Тишина после его слов была гнетущей. Все ждали реакции самого Брежнева, не осмеливаясь продолжать накалять атмосферу. Машеров, не выдержав столь сильной атаки на себя, подавленно молчал, взгляд его был направлен вниз, и он с трудом скрывал раздражение и тревогу.

Леонид Ильич всё это время сидел молча, неподвижно уставившись в одну точку перед собой. Его лицо, обычно спокойное и добродушное, сейчас словно окаменело. Морщины вокруг глаз сделались глубже, уголки губ заметно опустились, придавая ему вид человека, измотанного долгой борьбой.

Я сосредоточился на мыслях Генсека и ощутил, насколько он подавлен. «Неужели я действительно ошибся с этими реформами? — крутилась в его голове болезненная тревога. — Ведь хотел как лучше… Как же так получилось, что мои решения подвергаются такой жесткой критике?
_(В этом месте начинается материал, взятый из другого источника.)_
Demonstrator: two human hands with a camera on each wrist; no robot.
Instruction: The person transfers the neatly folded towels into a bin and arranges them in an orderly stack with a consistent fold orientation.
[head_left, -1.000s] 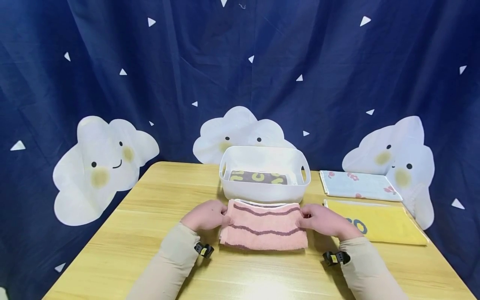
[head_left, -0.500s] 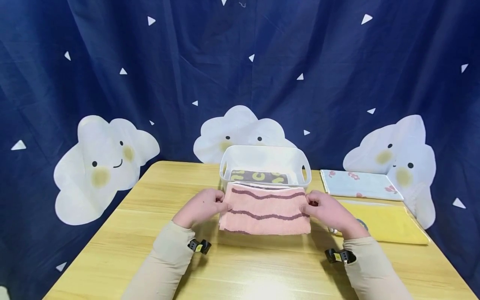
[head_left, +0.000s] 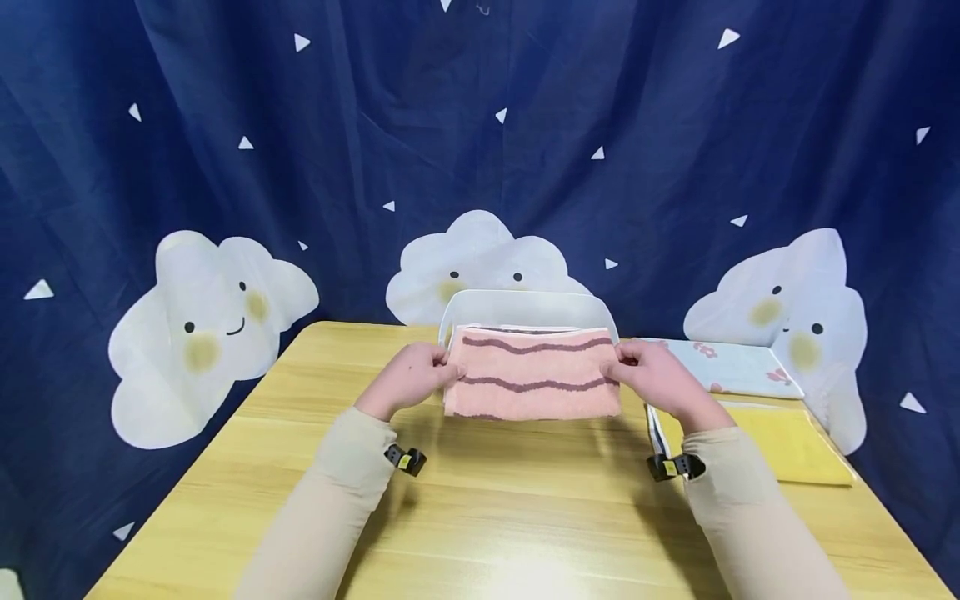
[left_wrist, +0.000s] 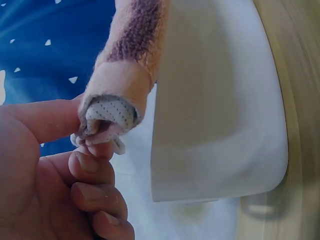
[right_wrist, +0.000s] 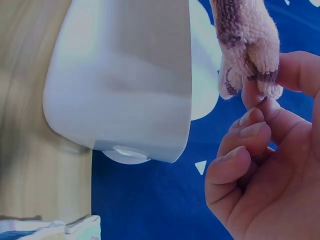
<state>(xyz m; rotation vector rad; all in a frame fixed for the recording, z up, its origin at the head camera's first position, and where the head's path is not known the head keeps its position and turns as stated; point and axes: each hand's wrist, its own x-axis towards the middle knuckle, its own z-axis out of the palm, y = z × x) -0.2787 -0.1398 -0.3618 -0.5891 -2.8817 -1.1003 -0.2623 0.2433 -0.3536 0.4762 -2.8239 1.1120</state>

Неужели всё напрасно, и мы действительно идем к какой-то катастрофе?»

Сомнения терзали его, Леонид Ильич тяжело вздохнул, и я ясно почувствовал, что он на грани физического и морального истощения. Напряжение, царившее в зале, казалось, поглощало его, вытягивало остатки сил, которых и так было немного. Наконец, он медленно поднял руку, прерывая затянувшееся молчание. Голос его прозвучал негромко и как-то неуверенно, устало:

— Товарищи… Я благодарен за высказанные замечания и предложения… Однако, думаю, нам стоит прерваться и продолжить обсуждение завтра.

Эти слова прозвучали неожиданно для всех. Черненко зашамкал губами, словно хотел что-то сказать, но не решался. Устинов хмурился, переглядываясь с Тихоновым. В мыслях Николая Александровича звучала обеспокоенность: «Плохи дела у Леонида Ильича, очень плохи. Не похож он на себя сегодня. Поддержать бы, да как же тут выступишь против всех сразу…»

Даже Гришин и Зимянин выглядели слегка растерянными: они явно не ожидали, что заседание так резко оборвется. Машеров, наоборот, заметно выдохнул, почувствовав, что сегодня ему удалось избежать окончательного поражения.

Брежнев тяжело поднялся со стула, опираясь руками на край стола. Это движение далось ему с трудом, и несколько человек встревоженно вскочили, желая помочь, но остановились на полпути. Леонид Ильич с трудом улыбнулся, стараясь сохранить лицо перед товарищами, и тихо произнес:

— Спасибо за понимание, товарищи. На сегодня всё. Продолжим завтра утром.

Я подошёл к Леониду Ильичу, пристально наблюдая за ним и чувствуя его внутреннее состояние — беспокойство, сомнения и горечь от осознания, что многие товарищи по Политбюро по сути выступили против него.

Сопровождая Леонида Ильича, вышел вслед за ним в коридор. Там к нему подбежал дежурный врач. В этот раз Генсек не отмахнулся, а, попросив меня подождать, отправился в комнату отдыха для быстрого обследования своего состояния здоровья.

Пользуясь паузой, я отошел к дальнему окну, чтобы немного привести в порядок мысли.